Your goal = Transcribe everything in the listing as written, and let no image into the copy.

Dataset extract =

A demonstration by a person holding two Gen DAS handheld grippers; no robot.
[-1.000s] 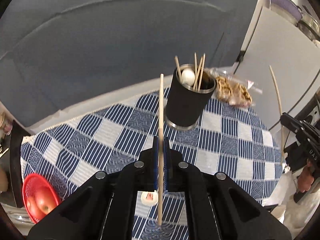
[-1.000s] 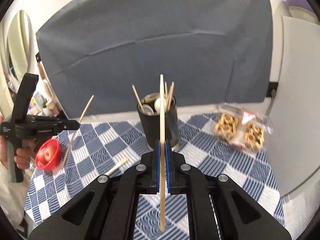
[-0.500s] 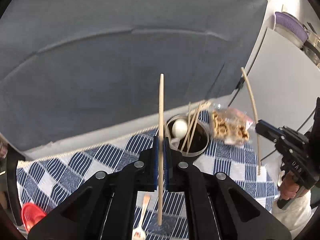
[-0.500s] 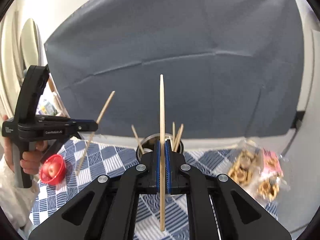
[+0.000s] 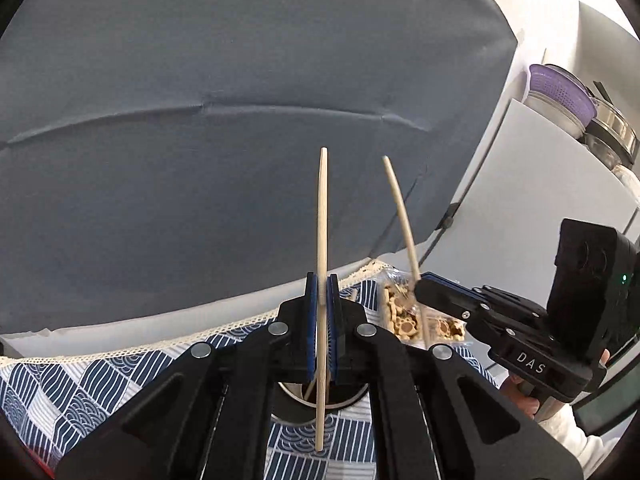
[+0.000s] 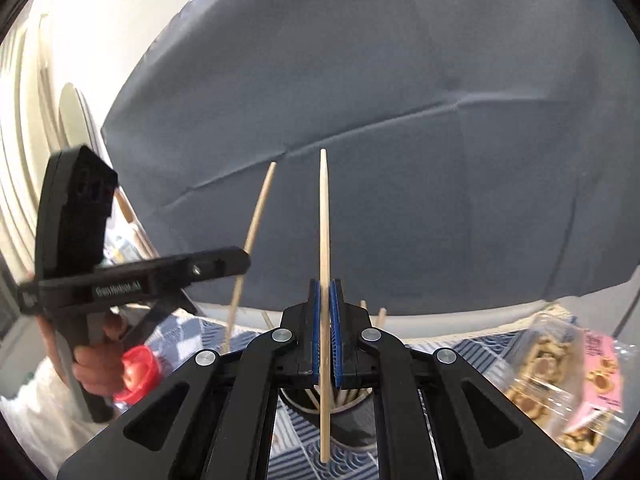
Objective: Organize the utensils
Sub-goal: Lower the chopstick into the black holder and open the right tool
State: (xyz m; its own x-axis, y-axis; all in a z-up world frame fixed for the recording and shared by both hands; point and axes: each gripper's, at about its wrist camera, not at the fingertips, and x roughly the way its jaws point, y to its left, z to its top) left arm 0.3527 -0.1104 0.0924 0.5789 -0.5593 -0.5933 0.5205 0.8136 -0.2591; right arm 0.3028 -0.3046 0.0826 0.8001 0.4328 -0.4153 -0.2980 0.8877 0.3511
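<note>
Both grippers are clamping their fingers on a chopstick each, the left gripper [image 5: 321,320] on one chopstick [image 5: 322,216] and the right gripper [image 6: 327,328] on another [image 6: 324,220], hovering over the partly hidden holder [image 6: 344,404], which seemingly is already holding several sticks, so both drops are remaining.
</note>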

Result for this exercise =
A demonstration by a person holding two Gen DAS handheld grippers; no robot.
[-1.000s] 
[-1.000s] 
[-0.500s] 
[-0.500s] 
[+0.000s] 
[+0.000s] 
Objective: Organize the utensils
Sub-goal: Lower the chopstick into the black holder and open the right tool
State: (xyz m; its own x-axis, y-axis; all in a z-up world frame fixed for the recording and shared by both hands; point and axes: each gripper's, at about its wrist camera, not at the fingertips, and x roughly the way its jaws point, y to its left, z to its top) left arm 0.3527 -0.1104 0.0924 0.5789 -0.5593 -0.5933 0.5205 0.8136 -0.2591; right arm 0.3028 -0.3046 0.0826 0.8001 0.4328 -0.4153 -0.2980 0.8877 0.3511
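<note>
Both grippers are clamping their fingers on a chopstick each, the left gripper [image 5: 321,320] on one chopstick [image 5: 322,216] and the right gripper [image 6: 327,328] on another [image 6: 324,220], hovering over the partly hidden holder [image 6: 344,404], which seemingly is already holding several sticks, so both drops are remaining.
</note>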

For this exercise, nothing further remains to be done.